• _WHAT IS EXPECTED_
Instruction for the data below: set down exactly the lines from the line with "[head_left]" to the line with "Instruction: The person", inclusive, and no others.

—————

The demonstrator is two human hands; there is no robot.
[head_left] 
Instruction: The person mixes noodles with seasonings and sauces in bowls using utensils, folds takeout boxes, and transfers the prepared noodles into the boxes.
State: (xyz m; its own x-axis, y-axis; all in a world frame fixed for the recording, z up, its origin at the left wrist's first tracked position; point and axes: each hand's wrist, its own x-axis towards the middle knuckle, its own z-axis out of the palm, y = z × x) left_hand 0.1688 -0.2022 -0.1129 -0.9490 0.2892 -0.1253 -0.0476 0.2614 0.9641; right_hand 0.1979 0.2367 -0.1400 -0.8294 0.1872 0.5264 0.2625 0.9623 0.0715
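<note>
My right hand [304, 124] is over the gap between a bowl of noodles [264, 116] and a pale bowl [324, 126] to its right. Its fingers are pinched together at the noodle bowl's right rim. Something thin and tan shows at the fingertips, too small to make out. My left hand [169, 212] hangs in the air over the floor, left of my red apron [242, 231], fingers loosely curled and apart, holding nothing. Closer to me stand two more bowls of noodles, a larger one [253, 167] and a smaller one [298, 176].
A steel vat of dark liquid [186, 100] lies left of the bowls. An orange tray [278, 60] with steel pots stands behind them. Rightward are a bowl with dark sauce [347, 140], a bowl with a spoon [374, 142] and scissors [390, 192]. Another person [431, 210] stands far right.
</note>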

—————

• _PROBLEM SOLUTION_
[head_left] 
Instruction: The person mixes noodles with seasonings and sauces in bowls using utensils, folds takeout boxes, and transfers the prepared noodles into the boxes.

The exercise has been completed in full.